▶ WHAT YOU WILL DO:
Word for word, return the lines from the top of the listing to the line containing "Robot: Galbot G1", both ends included, and no others.

▶ INPUT DATA:
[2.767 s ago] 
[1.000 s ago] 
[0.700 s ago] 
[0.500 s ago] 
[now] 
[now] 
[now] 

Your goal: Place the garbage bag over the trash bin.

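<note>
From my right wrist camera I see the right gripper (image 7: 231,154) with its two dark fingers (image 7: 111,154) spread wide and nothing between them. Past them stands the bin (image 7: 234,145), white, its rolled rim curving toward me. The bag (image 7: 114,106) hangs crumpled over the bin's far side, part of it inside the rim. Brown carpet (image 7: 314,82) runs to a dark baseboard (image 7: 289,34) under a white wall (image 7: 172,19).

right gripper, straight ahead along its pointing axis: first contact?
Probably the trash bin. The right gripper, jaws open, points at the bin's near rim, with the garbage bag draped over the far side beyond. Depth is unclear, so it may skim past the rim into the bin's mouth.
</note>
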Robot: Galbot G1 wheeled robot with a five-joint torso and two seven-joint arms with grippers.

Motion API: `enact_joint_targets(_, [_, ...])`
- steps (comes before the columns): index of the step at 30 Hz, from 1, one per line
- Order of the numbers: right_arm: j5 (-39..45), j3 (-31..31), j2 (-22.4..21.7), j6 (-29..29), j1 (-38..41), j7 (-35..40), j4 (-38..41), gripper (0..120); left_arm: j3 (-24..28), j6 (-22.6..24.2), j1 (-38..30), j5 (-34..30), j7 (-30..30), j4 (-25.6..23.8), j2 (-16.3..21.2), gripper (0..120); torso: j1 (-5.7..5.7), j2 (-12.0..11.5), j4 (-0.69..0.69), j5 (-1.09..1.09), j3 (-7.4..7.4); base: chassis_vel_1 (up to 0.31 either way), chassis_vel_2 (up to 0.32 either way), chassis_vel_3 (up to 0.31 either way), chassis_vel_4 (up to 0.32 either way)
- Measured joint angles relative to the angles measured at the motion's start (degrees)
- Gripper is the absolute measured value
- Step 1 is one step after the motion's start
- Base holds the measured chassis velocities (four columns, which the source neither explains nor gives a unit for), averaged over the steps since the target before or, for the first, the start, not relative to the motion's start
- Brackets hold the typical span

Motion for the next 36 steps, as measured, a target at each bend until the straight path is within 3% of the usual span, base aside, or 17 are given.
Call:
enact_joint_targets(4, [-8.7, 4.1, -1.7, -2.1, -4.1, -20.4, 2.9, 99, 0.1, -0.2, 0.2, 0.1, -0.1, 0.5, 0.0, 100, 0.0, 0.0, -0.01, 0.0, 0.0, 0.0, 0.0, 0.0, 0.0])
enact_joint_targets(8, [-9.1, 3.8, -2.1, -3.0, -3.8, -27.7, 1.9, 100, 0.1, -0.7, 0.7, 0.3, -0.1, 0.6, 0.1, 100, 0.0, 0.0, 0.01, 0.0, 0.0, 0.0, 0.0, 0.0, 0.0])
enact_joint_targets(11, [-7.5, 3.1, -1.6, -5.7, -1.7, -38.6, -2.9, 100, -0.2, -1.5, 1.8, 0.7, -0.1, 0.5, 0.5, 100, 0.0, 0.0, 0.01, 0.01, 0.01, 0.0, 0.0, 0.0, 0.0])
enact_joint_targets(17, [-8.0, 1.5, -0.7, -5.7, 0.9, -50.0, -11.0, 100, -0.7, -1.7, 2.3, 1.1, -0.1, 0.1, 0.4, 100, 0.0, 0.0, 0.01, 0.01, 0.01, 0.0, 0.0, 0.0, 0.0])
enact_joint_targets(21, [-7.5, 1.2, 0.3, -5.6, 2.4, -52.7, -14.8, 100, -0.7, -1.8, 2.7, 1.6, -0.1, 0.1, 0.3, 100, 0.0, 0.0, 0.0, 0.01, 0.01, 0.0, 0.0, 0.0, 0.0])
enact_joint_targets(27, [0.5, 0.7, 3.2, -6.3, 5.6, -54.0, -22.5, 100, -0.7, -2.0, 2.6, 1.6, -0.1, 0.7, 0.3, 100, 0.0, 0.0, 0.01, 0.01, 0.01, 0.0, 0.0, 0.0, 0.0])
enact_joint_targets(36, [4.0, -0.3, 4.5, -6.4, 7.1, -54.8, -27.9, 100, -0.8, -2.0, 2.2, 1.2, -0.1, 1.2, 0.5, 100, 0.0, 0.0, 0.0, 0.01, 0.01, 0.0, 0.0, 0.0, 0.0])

▶ WRITTEN SOLUTION:
[2.767 s ago] 
[1.000 s ago] 
[0.700 s ago] 
[0.500 s ago] 
[now] 
[now] 
[now] 

Your goal: Place the garbage bag over the trash bin.

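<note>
From my right wrist camera I see the right gripper (image 7: 231,154) with its two dark fingers (image 7: 111,154) spread wide and nothing between them. Past them stands the bin (image 7: 234,145), white, its rolled rim curving toward me. The bag (image 7: 114,106) hangs crumpled over the bin's far side, part of it inside the rim. Brown carpet (image 7: 314,82) runs to a dark baseboard (image 7: 289,34) under a white wall (image 7: 172,19).

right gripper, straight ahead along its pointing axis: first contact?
Probably the trash bin. The right gripper, jaws open, points at the bin's near rim, with the garbage bag draped over the far side beyond. Depth is unclear, so it may skim past the rim into the bin's mouth.
</note>
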Robot: Galbot G1 wheeled robot with a five-joint torso and two seven-joint arms with grippers.

There's no more to the answer.